WHAT THE EXERCISE ASKS
Repeat the listing below word for word, stopping after the line that contains "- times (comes".

DATA SECTION
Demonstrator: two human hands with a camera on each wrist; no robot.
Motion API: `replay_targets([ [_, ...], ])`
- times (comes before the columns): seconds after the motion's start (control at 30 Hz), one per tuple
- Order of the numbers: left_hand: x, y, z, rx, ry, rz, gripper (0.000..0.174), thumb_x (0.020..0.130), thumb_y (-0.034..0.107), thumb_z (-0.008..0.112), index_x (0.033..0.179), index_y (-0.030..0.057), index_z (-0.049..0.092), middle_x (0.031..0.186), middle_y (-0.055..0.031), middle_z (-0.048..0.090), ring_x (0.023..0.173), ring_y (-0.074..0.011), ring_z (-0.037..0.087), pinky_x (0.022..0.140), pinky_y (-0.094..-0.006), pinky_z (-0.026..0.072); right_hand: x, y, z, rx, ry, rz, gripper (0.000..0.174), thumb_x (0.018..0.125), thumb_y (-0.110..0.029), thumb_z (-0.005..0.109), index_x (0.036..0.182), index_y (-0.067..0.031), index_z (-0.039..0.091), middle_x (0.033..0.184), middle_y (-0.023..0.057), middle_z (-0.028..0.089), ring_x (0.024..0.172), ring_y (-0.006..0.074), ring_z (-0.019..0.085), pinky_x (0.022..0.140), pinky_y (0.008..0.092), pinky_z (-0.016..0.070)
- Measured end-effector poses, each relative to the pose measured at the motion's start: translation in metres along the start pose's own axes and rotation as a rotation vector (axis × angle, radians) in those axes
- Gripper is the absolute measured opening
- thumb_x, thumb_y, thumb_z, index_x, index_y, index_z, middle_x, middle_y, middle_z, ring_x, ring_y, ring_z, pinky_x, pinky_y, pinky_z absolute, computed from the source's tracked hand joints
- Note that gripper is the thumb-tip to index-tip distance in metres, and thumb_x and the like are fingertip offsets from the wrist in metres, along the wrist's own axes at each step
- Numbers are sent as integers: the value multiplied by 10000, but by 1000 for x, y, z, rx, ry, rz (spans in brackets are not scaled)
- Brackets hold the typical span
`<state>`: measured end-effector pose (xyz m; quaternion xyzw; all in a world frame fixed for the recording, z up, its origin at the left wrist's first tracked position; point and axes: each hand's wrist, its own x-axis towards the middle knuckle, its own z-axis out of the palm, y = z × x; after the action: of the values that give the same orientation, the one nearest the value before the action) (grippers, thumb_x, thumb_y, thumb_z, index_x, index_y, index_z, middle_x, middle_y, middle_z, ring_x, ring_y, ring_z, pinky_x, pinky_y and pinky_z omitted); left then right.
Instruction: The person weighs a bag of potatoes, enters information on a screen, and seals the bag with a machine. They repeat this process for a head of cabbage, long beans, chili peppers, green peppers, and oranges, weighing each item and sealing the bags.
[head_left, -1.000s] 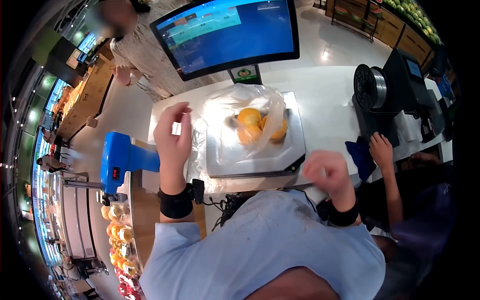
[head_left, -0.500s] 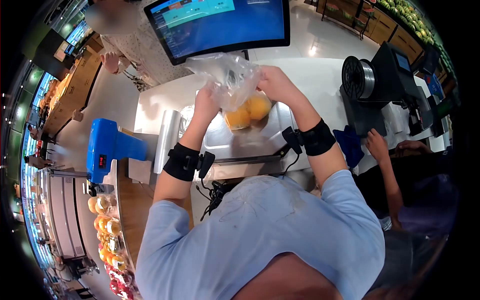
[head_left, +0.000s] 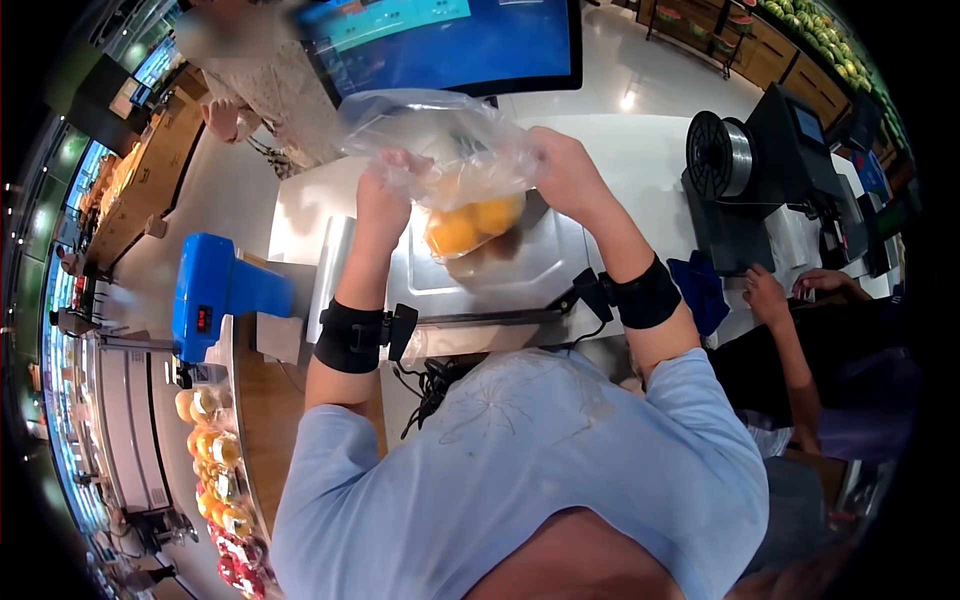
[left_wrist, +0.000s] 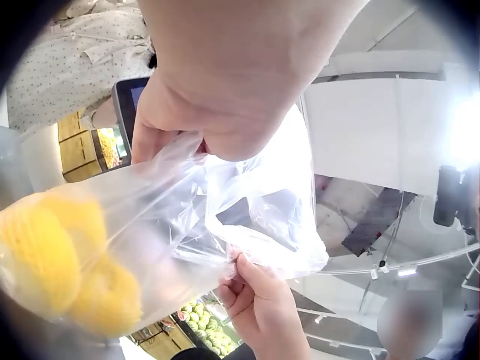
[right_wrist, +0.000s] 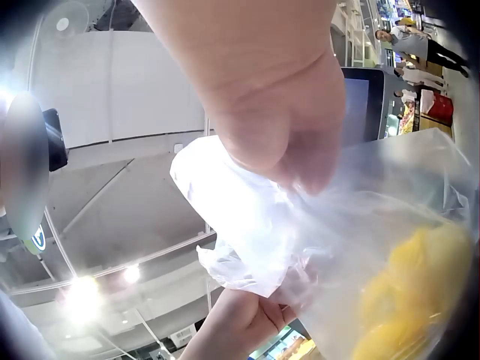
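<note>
A clear plastic bag point(head_left: 440, 125) is stretched between two hands above the metal scale plate point(head_left: 550, 250). The left hand point(head_left: 385, 200) pinches its left side and the right hand point(head_left: 565, 170) its right side. Yellow-orange round fruit point(head_left: 470, 228) sits in the low part of the bag, over the plate; whether it touches the plate, I cannot tell. In the left wrist view the left hand point(left_wrist: 217, 82) has fingertips curled on the film, with the fruit point(left_wrist: 45, 255) at lower left. The right wrist view has the right hand point(right_wrist: 285, 112) gripping the film beside the fruit point(right_wrist: 412, 292).
Behind the scale stands a monitor point(head_left: 450, 50), with a person point(head_left: 260, 90) beyond it. A blue device point(head_left: 215, 300) is at left, beside packed fruit. At right are a black machine with a spool point(head_left: 720, 157), a dark blue cloth point(head_left: 700, 290) and another person's hands point(head_left: 768, 298).
Both hands, apart from the bag a second ago, came in and took hold of it. Since half a second ago they have moved farther apart, and the bag and fruit have shifted slightly left.
</note>
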<state>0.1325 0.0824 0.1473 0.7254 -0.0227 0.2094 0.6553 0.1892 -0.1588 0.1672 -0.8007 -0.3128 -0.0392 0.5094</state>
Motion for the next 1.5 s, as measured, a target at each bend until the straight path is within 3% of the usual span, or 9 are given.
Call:
replay_targets([
  [0.17,-13,-26,2,132,-35,-58,178,961,198,516,924,29,557,876,-99,664,768,-161,612,712,-297,488,-19,20,7,28,-43,-105,179,846,-102,556,967,3,637,852,158,608,785,319,575,734,359,465],
  [0.33,-17,-21,-4,418,-101,39,310,920,285,588,1016,-10,571,919,-131,654,858,-241,626,773,-349,486,-32,37,15,10,-51,-83,249,822,-85,633,1063,-23,641,843,84,624,740,197,581,696,307,486],
  [0.4,-15,-22,-9,410,-243,-118,388,925,294,598,1123,-34,537,1080,-154,634,1020,-228,605,856,-330,486,-33,27,6,39,-141,41,308,807,-66,649,1112,-34,621,856,64,621,742,168,582,688,288,488],
  [0.43,-17,-16,-12,487,-261,-48,587,827,309,717,1248,-28,487,1225,-192,577,1142,-286,559,952,-356,447,-35,22,0,65,-224,188,375,793,-47,665,1162,-44,602,869,44,618,745,139,583,679,270,490],
  [0.57,-21,22,-43,680,-374,-72,902,736,321,784,1443,21,309,1438,-211,393,1355,-332,347,1082,-428,319,-47,17,-22,59,-172,85,448,765,-91,704,1190,-39,575,860,47,595,715,96,542,656,239,471],
  [0.63,-19,22,-77,706,-347,-128,862,759,320,763,1438,24,323,1437,-201,399,1354,-324,350,1079,-424,324,-58,26,-38,120,10,109,432,795,-99,692,1202,-30,565,867,26,593,686,96,545,648,247,469],
  [0.87,-14,7,-114,562,-112,-167,547,884,339,629,1331,57,486,1328,-180,515,1260,-298,470,1007,-391,398,-104,123,-54,225,110,386,288,861,-133,643,1116,-4,609,835,12,595,673,90,557,635,237,463],
  [1.2,-1,13,-86,658,21,45,339,899,242,597,1185,60,590,1182,-134,605,1103,-267,580,891,-365,457,-119,125,-51,291,124,461,223,875,-152,633,1034,3,643,757,1,593,659,83,552,620,226,457],
  [1.5,-1,15,-81,659,28,47,281,924,167,556,1171,40,599,1164,-104,625,1086,-230,594,918,-358,457,-133,135,-55,317,196,479,196,876,-145,625,1004,3,648,755,-6,602,642,71,542,605,216,454],
])
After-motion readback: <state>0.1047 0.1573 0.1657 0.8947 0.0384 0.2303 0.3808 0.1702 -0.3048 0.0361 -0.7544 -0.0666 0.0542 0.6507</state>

SOLUTION TO THE EXERCISE
Demonstrator: two human hands with a camera on each wrist; no robot.
Motion API: `replay_targets([ [_, ...], ])`
- times (comes before the columns): seconds after the motion's start (control at 30 Hz), one per tuple

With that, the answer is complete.